__Required action__
What this exercise calls for is an exact copy of the data.

__Dataset__
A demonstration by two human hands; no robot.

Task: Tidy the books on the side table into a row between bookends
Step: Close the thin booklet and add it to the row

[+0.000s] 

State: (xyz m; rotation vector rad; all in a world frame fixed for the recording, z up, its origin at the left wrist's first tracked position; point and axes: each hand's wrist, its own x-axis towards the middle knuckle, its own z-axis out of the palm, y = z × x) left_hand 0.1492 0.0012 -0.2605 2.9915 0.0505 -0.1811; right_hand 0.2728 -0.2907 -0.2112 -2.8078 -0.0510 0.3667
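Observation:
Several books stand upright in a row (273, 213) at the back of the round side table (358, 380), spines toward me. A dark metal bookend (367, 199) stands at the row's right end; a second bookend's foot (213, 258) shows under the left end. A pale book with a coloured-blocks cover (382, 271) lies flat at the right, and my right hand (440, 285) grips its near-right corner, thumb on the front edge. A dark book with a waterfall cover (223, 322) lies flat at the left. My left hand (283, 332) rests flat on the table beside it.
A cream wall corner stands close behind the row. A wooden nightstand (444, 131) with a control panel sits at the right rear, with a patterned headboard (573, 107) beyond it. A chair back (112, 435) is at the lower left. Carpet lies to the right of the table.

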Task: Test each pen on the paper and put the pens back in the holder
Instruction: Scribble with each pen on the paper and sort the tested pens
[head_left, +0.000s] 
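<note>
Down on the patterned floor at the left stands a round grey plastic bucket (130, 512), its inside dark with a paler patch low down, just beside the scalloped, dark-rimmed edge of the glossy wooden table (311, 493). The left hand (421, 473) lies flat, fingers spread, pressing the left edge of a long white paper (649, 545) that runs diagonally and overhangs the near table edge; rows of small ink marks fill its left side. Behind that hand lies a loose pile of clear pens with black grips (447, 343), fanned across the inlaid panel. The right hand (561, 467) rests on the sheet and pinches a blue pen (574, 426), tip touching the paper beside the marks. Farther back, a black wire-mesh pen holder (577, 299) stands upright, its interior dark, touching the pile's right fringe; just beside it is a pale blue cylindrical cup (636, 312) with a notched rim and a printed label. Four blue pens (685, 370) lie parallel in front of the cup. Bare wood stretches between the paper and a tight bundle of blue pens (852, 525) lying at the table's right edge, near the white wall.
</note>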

__Output below__
A demonstration by two human hands; no robot.

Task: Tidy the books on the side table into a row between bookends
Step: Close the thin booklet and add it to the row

[+0.000s] 

State: (xyz m; rotation vector rad; all in a world frame fixed for the recording, z up, its origin at the left wrist's first tracked position; point and axes: each hand's wrist, its own x-axis towards the middle knuckle, its own z-axis out of the palm, y = z × x) left_hand 0.1492 0.0012 -0.2605 2.9915 0.0505 -0.1811; right_hand 0.2728 -0.2907 -0.2112 -2.8078 -0.0510 0.3667
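Observation:
Several books stand upright in a row (273, 213) at the back of the round side table (358, 380), spines toward me. A dark metal bookend (367, 199) stands at the row's right end; a second bookend's foot (213, 258) shows under the left end. A pale book with a coloured-blocks cover (382, 271) lies flat at the right, and my right hand (440, 285) grips its near-right corner, thumb on the front edge. A dark book with a waterfall cover (223, 322) lies flat at the left. My left hand (283, 332) rests flat on the table beside it.
A cream wall corner stands close behind the row. A wooden nightstand (444, 131) with a control panel sits at the right rear, with a patterned headboard (573, 107) beyond it. A chair back (112, 435) is at the lower left. Carpet lies to the right of the table.
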
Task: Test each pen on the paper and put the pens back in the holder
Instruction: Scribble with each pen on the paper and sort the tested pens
[head_left, +0.000s] 
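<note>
Down on the patterned floor at the left stands a round grey plastic bucket (130, 512), its inside dark with a paler patch low down, just beside the scalloped, dark-rimmed edge of the glossy wooden table (311, 493). The left hand (421, 473) lies flat, fingers spread, pressing the left edge of a long white paper (649, 545) that runs diagonally and overhangs the near table edge; rows of small ink marks fill its left side. Behind that hand lies a loose pile of clear pens with black grips (447, 343), fanned across the inlaid panel. The right hand (561, 467) rests on the sheet and pinches a blue pen (574, 426), tip touching the paper beside the marks. Farther back, a black wire-mesh pen holder (577, 299) stands upright, its interior dark, touching the pile's right fringe; just beside it is a pale blue cylindrical cup (636, 312) with a notched rim and a printed label. Four blue pens (685, 370) lie parallel in front of the cup. Bare wood stretches between the paper and a tight bundle of blue pens (852, 525) lying at the table's right edge, near the white wall.
</note>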

Here the answer is complete.